(Exercise material begins)
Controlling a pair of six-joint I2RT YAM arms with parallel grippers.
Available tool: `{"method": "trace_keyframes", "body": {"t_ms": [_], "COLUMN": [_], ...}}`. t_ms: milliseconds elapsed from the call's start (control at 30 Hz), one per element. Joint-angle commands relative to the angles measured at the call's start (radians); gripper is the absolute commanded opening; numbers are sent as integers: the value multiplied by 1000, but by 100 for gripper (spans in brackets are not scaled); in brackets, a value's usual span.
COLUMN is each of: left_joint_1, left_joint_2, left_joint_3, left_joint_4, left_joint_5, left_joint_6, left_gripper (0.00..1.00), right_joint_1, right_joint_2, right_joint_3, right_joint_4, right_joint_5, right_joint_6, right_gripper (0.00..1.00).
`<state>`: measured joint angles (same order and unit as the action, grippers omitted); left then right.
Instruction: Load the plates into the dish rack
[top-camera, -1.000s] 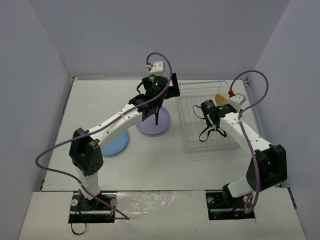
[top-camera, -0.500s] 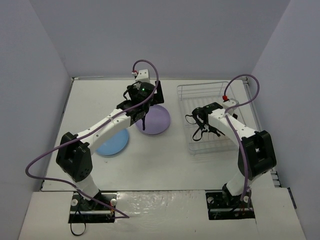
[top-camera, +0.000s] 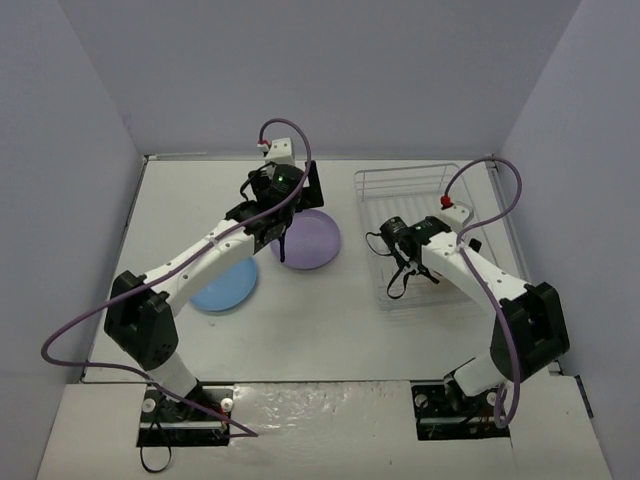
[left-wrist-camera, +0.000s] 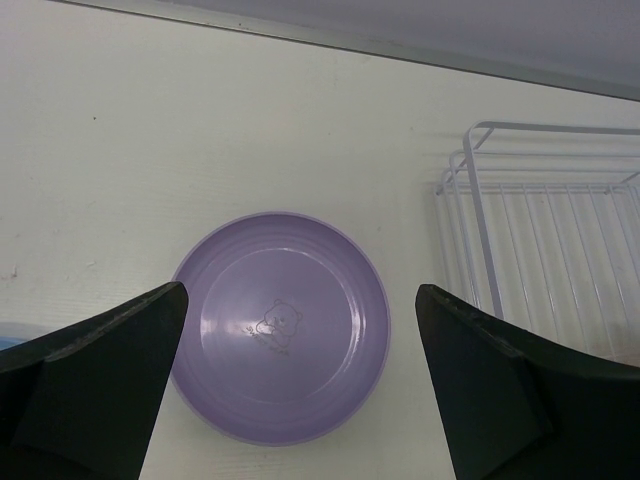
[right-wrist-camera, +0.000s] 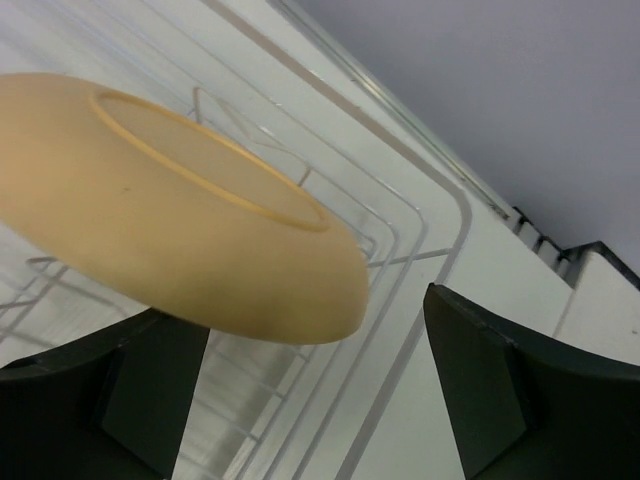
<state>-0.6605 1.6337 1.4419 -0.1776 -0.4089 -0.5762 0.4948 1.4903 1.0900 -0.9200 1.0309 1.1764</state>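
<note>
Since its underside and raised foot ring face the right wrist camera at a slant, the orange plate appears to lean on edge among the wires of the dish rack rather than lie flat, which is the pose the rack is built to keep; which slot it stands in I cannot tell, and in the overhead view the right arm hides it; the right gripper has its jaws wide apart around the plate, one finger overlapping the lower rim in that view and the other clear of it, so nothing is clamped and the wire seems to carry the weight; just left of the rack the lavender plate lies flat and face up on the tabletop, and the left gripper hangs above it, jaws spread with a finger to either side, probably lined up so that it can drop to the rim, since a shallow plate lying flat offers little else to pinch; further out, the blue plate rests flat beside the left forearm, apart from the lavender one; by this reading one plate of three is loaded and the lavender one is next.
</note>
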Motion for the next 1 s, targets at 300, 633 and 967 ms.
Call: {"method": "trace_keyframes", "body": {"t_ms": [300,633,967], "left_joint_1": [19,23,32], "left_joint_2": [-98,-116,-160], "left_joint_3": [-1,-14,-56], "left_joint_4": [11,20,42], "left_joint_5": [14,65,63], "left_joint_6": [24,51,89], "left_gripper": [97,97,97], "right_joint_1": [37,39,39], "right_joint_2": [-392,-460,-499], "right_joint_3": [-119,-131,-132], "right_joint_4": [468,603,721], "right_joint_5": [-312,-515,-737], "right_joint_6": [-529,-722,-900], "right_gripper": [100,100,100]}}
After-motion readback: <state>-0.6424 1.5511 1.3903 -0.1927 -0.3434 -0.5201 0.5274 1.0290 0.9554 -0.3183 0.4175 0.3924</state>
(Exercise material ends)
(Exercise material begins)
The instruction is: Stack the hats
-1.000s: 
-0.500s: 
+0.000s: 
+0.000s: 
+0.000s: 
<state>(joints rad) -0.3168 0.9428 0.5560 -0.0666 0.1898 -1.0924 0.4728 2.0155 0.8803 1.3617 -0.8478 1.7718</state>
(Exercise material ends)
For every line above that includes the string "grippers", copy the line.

Controlling a pair of six-joint I2RT YAM arms with parallel grippers.
`<state>`: measured joint angles (same order and unit as the action, grippers omitted); left then right.

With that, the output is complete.